Wed, 17 May 2017 - 09:00 GMT

Egyptian Lawyers’ Syndicate_Archive

Egyptian Lawyers’ Syndicate_Archive

CAIRO – 17 May 2017:Signs of conflict and dissent were foreboded at the Egyptian parliament after Deputy Speaker Soliman Wahdan submitted on May 7 a proposal suggesting some amendments to the Law No. 17 of 1983 that attempts at regulating the legal profession. The submission was made without consulting the Lawyer's Syndicate.

Parliamentarian Ahmed Helmy al-Sherif, the deputy of the Constitutional and Legislative Affairs Committee, said that the aforementioned draft law aims at restructuring the Lawyers Syndicate and setting new conditions for membership of the syndicate board. He added that the current law has loopholes which required urgent amendments to protect the lawyers.

The bill obligates those who seek to renew their membership of the syndicate to attend a number of consecutive sessions to ensure that all the members are actually practicing the profession, Sherif stressed. He noted that the Legislative Committee of the Parliament has held several meetings with lawyers for consultancy over the new bill, expecting that the committee would discuss it within this week.

Several parliamentarians argued that the current law was issued more than 25 years ago and that it should be amended to cope with the development of the community.

On the other hand, the president of the Lawyers Syndicate, Sameh Ashour, disapproved of the new amendments, refuting the parliament’s claims about consulting with the syndicate in this regard.

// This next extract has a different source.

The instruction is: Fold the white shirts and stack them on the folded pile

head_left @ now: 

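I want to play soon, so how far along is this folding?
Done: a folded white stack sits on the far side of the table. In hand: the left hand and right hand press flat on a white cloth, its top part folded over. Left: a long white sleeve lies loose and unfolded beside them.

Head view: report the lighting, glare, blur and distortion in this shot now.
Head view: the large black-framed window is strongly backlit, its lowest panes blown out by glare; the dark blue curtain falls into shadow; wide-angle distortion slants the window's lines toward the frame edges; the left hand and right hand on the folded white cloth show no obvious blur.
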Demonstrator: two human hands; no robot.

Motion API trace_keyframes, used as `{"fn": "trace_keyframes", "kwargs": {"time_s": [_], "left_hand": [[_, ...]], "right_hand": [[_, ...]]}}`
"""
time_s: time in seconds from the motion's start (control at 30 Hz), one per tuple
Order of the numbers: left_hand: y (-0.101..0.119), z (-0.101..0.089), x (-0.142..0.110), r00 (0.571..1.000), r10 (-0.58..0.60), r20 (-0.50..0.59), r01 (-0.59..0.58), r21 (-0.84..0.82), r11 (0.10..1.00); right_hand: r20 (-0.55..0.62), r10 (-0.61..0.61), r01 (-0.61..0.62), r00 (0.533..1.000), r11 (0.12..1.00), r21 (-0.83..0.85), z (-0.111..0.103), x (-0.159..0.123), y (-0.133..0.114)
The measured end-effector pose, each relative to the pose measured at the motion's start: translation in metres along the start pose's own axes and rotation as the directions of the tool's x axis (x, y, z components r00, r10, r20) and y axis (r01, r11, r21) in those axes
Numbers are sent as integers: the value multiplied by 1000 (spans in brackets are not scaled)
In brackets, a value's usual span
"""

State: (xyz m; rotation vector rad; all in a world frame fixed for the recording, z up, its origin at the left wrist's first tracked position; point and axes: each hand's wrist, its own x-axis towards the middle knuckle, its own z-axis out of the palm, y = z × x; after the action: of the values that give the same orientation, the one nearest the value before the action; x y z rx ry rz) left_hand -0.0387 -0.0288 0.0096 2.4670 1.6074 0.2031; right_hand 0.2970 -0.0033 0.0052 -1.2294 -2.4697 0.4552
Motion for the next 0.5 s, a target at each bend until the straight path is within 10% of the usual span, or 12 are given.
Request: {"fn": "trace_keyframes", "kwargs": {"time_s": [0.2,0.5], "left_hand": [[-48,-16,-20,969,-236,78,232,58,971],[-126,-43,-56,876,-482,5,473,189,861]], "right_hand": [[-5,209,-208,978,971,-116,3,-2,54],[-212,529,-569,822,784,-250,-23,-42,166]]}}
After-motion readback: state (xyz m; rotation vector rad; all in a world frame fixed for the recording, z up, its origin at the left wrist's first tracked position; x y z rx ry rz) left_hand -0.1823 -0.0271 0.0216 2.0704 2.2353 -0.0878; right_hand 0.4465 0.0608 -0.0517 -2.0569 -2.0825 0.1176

The proposal, of which Egypt Today obtained a copy, has amendments to 17 articles regulating the registry of lawyers, the formation of the syndicate’s council, and the discrediting the president of the syndicate.

According to the new amendments, the Committee for the Acceptance of Lawyers, already entitled to register new lawyers, shall be allowed to register foreign lawyers in addition to Egyptian ones.

The bill also stipulates that a lawyer may neither be investigated nor his office be inspected for crimes of defamation, insult, and libel during the practice of or by reasons of fulfilling professional duties referred to in the law. This privilege can only be removed if the investigation is carried out by a member of the public prosecution or an investigation judge, according to the recent amendments.

Moreover, upon convening an extraordinary general meeting in order to discredit the president or one or more of the syndicate’s board members, the number of attendants in the meeting must not be less than one third of the votes, or the member who is to be disbarred, in order to be valid, according to the amendments.

The original law stipulates that the extraordinary general meeting held to discredit the president or one or more of the syndicate’s board members, requires at least 1,500 members of the syndicate to be present, in order to be valid.

The syndicate’s board is composed of a president and 28 other lawyers, at least half of whom are acknowledged before the Court of Cassation and Courts of Appeal, while the original law stipulates that the syndicate’s board shall be comprised of a president and 24 other lawyers.

In addition, the original law stipulates that the board of directors of the syndicate create an institute for training lawyers under apprenticeship. The new bill mandates that this institute shall be chaired by the president of the syndicate, and the membership of at least 10 lawyers, half of whom are acknowledged before the Court of Cassation.

The bill also stipulates that the head of the branch syndicate is a lawyer practicing the profession independently and acknowledged before the Court of Cassation for 20 consecutive years.